Today I continue with commentary and analysis of Janny Kul’s TDS article with the same title.

I was a bit confused where we left off. Kul continues:

     > It appears as though there may be Alpha reversing filtered technical
     > indicators… We’d need to keeping [sic] rolling this forwards to
     > actually find if this relationship continually holds.

I think he’s basically suggesting we test the worst performers from the training set for outperformance. That is a very interesting idea. I would want to know if the worst training indicators do better on the test set than the best training indicators. This reminds me of the Callan Periodic Table of Investment Returns, which I mentioned in the middle of this post.

     > Obviously adding transaction costs and bid/offer would mean we can’t…
     > capture this but this does give us something to investigate further.

Does he mean we can’t realize any profits from this or just diminished profits? He could have included sample transaction fees to get more clarity on this.*

He then teleports ahead to Bitcoin. Say whaaaaaat? Speaking of transaction fees, though, exactly what vehicle is being used to trade it and what are the usual slippage and commissions to do that? I (and most veteran investors, probably) would be very interested to know since Bitcoin is relatively new.

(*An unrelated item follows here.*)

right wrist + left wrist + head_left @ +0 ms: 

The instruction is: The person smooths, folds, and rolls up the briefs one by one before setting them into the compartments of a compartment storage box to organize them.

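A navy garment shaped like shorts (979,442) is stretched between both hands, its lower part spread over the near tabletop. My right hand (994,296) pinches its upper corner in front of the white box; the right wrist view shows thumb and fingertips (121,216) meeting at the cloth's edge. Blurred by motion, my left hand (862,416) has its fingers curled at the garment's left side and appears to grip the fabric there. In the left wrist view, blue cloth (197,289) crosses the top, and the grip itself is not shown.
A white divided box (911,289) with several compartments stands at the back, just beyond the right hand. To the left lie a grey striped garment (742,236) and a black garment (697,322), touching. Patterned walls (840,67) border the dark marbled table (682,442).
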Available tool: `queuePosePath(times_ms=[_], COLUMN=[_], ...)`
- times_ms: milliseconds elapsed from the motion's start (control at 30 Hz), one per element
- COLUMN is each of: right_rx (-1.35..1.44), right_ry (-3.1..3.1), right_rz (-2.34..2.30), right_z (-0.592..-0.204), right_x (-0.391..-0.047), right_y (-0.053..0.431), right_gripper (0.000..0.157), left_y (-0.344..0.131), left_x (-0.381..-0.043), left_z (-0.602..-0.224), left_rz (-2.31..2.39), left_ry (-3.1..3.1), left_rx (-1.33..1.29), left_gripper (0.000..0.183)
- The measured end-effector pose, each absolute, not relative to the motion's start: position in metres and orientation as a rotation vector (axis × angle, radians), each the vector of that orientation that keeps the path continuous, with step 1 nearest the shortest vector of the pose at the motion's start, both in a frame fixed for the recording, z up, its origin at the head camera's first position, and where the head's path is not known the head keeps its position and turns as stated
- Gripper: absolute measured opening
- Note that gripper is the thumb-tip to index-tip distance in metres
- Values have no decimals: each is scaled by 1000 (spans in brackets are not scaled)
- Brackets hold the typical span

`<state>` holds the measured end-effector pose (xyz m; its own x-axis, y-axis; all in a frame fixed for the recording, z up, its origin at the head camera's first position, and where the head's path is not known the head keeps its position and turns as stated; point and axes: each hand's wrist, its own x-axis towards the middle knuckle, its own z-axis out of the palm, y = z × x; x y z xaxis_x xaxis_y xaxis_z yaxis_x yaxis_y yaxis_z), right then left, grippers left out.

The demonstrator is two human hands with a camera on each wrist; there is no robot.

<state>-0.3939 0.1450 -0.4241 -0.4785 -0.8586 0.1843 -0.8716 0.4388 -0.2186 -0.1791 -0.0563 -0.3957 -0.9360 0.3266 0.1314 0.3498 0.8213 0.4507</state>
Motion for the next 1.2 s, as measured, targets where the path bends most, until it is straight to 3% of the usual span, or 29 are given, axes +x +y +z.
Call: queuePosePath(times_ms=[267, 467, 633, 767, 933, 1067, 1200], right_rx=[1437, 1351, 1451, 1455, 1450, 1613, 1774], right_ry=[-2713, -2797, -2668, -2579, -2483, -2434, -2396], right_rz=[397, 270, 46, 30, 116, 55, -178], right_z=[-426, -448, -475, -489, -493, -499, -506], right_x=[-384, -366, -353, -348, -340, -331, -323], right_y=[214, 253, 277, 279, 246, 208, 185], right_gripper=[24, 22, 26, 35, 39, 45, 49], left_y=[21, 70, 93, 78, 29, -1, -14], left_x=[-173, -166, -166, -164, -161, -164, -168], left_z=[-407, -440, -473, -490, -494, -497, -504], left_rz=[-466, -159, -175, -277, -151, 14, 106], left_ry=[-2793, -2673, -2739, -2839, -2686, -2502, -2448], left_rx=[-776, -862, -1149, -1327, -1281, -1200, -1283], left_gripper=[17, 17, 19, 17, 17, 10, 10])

     > So our train period has a monthly average of 20.4% and our test period
     > has annualised returns of 14.3%…it appears as though there may be
     > some Alpha on all technical indicators for Bitcoin.

That sounds encouraging…

     > Interestingly in our train period we outperform Bitcoin but in the test
     > period Bitcoin outperforms.

If buy-and-hold outperforms, then the indicators have no alpha. Why did he just say otherwise?

     > In order to say with certainty if this relationship holds we’d again
     > need to test again over a longer period of time.

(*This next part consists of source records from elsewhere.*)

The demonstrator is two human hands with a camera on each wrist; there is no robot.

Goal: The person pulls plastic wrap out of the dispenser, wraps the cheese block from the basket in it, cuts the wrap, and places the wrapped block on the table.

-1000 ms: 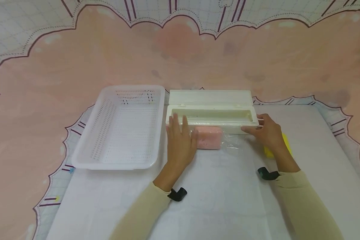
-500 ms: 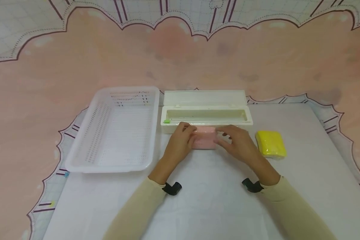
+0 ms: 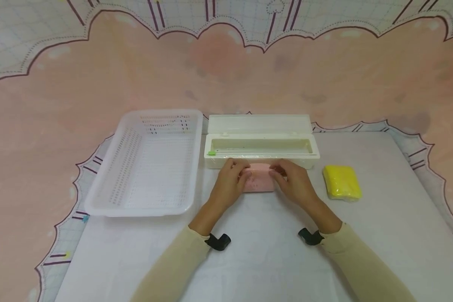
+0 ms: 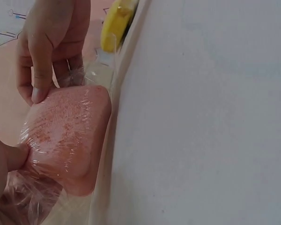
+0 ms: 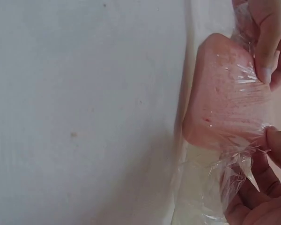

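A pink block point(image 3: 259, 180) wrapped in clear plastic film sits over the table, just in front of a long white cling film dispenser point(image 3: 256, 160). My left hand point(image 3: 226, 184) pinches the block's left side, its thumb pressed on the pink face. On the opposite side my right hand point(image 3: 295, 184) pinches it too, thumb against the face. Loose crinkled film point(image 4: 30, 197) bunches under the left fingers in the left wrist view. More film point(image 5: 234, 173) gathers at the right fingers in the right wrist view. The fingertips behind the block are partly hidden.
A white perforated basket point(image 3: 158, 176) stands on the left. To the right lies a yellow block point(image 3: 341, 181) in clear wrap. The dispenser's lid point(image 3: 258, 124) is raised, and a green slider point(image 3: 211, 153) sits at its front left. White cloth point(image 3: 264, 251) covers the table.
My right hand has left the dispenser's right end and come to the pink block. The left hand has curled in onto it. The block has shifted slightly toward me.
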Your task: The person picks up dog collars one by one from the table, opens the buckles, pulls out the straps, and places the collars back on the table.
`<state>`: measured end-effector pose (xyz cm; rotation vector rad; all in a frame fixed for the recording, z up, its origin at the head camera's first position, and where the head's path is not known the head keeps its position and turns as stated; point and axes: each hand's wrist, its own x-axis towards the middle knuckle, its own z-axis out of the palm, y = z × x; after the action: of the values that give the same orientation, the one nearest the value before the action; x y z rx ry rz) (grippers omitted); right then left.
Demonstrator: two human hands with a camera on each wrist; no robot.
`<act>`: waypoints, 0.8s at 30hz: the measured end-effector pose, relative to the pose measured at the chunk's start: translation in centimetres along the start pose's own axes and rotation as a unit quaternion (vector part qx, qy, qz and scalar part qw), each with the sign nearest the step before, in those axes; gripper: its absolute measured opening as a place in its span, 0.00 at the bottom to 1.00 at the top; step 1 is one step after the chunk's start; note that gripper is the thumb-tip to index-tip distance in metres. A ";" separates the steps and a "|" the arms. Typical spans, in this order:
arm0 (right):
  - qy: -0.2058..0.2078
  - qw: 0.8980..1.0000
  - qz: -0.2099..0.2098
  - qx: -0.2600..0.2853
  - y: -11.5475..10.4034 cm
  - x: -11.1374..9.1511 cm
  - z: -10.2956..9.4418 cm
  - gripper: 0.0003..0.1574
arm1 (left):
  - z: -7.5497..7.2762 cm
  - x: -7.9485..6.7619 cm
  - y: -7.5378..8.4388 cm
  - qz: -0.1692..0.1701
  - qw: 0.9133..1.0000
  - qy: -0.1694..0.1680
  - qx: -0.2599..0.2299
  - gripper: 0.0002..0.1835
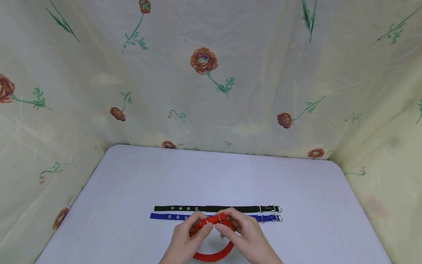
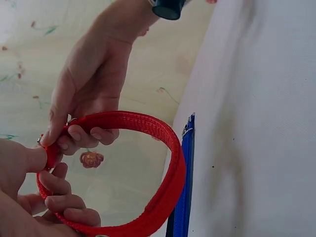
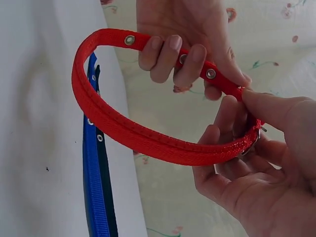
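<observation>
A red collar (image 1: 213, 257) is bent into a loop above the table, held by both hands. My left hand (image 1: 186, 236) grips the strap with metal eyelets, its thumb near the end, as the right wrist view shows. With thumb and fingers my right hand (image 1: 247, 234) pinches the buckle end; the metal buckle (image 3: 254, 141) sits by its fingers. The thumbs nearly meet where the two ends come together, and the fingers partly hide that join. In the left wrist view the red collar (image 2: 178, 173) stands clear of the table surface.
Behind the hands a black collar (image 1: 230, 209) and a blue collar (image 1: 161, 216) lie flat and parallel, buckles to the right, eyelets to the left. They rest on a white table (image 1: 132, 176). Flower-patterned curtain (image 1: 247, 73) surrounds its back and sides.
</observation>
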<state>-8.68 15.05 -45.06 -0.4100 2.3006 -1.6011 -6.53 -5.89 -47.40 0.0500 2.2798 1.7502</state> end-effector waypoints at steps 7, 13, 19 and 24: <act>0.022 0.999 0.019 0.013 -0.1 -0.1 0.0 0.23 | 0.1 0.2 0.1 -0.040 0.998 0.038 0.024 0.23; 0.031 0.999 0.030 0.010 -0.3 -0.2 -0.2 0.22 | 0.1 0.2 -0.3 -0.035 0.999 0.018 0.015 0.23; 0.015 1.000 0.021 -0.005 -0.4 -0.1 -0.2 0.22 | 0.1 0.1 -0.4 -0.018 1.000 -0.012 -0.010 0.19; -0.008 1.000 -0.003 -0.016 -0.2 -0.1 -0.2 0.20 | 0.0 0.1 -0.5 0.000 0.999 -0.021 -0.025 0.17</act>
<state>-8.65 15.17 -44.79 -0.4368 2.3179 -1.5603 -6.55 -5.98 -47.91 0.0766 2.2060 1.7884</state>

Kul then repeats the backtest for all 12 months of 2018. This extends the backtest by five months since the first six months were the training set and July was the testing set.

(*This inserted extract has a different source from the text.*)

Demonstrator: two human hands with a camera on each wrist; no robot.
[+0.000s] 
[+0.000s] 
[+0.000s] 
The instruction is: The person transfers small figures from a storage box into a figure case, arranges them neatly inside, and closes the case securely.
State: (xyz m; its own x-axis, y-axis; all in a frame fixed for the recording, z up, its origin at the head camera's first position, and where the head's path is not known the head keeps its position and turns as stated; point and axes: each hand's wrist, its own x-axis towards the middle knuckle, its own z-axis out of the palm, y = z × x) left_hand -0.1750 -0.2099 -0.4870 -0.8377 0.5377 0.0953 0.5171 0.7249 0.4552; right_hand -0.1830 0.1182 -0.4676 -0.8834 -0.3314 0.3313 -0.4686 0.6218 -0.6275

     > I think it’s fairly safe to say that the performance of all the
     > indicators decays over time however we do actually outperform
     > buying and holding Bitcoin (although, granted, 2018 was a terrible
     > year for Bitcoin).

I think it’s fairly safe to say we really can’t make any conclusions over such a short period of time where the results are so inconsistent with what we saw before.

Kul concludes:

     > We found… reversing filtered indicators may have Alpha for non-
     > Bitcoin instruments and for Bitcoin… our regular indicators
     > may have… Alpha although it does severely decay over time.

Indicator performance declined over the course of these several months, which is still a short time interval. I wouldn’t generalize to “over time,” which sounds much more substantial.

     > We’d need to test on a much larger data set to see if these
     > relationships do actually hold.

Kul catches himself here and I totally agree. Indeed, the biggest critique I have of this article is the limited backtesting interval. Although he uses a 5-minute time frame, the total study period is one year or less. In case we are looking at a large sample size, Kul could have boosted credibility by reporting number of trades in each group, which he never mentions.

In the final analysis, I can’t help but respond to Kul’s title with “Where’s the beef?”

I will continue next time.

* — I feel strongly about including transaction fees in backtesting as discussed in paragraphs 2-3 here.